Give back only the lines in the records below from the one with "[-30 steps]" to the one with "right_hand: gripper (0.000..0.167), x", both inclusive, word for word.
------ Data in this exercise
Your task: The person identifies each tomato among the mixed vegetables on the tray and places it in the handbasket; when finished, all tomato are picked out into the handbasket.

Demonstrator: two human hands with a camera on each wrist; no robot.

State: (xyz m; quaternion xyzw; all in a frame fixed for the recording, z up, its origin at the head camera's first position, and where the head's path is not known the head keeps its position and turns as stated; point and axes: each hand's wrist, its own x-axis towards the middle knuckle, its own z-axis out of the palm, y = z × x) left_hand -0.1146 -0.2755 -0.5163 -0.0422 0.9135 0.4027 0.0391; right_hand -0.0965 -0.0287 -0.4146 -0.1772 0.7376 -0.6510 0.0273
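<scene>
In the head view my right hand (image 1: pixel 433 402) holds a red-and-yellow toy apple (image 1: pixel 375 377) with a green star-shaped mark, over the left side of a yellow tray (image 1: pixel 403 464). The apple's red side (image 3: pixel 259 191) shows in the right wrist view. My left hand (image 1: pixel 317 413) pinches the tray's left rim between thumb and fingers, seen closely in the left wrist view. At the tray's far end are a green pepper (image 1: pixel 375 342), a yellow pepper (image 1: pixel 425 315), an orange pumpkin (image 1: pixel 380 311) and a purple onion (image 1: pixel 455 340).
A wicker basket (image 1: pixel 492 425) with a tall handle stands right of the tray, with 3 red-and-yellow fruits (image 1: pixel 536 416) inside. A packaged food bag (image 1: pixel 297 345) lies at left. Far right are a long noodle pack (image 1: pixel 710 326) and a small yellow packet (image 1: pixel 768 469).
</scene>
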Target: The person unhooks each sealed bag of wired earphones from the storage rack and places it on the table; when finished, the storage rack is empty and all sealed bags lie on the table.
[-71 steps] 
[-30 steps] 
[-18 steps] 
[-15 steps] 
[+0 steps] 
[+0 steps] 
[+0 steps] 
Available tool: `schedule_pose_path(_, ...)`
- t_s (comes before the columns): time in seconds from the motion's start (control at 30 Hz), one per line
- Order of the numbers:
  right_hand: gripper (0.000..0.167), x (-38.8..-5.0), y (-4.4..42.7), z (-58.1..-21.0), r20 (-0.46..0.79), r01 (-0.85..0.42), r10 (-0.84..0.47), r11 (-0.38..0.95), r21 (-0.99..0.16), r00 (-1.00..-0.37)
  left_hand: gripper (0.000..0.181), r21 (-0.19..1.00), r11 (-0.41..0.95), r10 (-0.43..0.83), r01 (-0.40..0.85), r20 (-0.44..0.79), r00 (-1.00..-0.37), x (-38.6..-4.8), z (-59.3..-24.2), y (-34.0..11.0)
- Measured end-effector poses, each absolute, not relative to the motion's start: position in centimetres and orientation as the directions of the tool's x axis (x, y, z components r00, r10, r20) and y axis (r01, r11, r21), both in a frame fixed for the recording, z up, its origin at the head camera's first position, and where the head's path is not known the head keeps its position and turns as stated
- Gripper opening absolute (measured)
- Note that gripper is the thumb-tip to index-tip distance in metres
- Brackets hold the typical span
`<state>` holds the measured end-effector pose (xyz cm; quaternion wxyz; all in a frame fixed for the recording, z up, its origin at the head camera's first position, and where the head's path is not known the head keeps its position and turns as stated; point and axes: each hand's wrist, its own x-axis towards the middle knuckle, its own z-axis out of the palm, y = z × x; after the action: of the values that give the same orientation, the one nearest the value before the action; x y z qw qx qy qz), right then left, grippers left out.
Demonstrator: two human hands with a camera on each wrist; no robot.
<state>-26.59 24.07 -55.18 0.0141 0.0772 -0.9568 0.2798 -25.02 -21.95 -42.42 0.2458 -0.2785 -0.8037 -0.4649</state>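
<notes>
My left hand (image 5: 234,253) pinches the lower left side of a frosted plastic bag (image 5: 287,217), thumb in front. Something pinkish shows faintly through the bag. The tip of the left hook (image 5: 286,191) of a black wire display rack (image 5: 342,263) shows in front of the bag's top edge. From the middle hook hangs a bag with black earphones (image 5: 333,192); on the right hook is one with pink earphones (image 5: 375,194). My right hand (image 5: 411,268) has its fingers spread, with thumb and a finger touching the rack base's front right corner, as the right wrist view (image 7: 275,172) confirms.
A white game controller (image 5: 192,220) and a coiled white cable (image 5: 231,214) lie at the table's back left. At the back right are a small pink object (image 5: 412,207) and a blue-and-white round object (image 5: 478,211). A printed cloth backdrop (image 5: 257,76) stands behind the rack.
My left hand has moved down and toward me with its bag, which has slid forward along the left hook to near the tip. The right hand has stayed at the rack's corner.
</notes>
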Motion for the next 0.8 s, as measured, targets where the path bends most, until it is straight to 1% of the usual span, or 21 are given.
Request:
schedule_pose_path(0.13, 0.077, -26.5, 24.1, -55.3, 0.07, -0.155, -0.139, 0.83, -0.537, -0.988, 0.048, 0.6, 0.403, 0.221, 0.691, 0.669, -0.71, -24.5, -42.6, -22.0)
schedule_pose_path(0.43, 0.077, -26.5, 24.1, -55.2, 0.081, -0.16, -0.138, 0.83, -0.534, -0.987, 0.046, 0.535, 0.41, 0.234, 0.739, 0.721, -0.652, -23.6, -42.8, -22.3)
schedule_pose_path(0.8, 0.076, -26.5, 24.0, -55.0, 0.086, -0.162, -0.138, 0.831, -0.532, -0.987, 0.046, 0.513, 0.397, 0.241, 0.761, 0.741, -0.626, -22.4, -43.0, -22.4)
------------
Answer:
[-30 steps] 
[-18 steps] 
[-15 steps] 
[+0 steps] 
[+0 steps] 
[+0 steps] 
Available tool: `schedule_pose_path(_, ...)`
- t_s (comes before the columns): time in seconds from the motion's start (control at 30 Hz), one per line
- Order of the numbers:
  right_hand: gripper (0.000..0.167), x (-38.8..-5.0), y (-4.4..42.7), z (-58.1..-21.0), r20 (-0.46..0.79), r01 (-0.85..0.42), r10 (-0.84..0.47), r11 (-0.38..0.95), r21 (-0.99..0.16), r00 (-1.00..-0.37)

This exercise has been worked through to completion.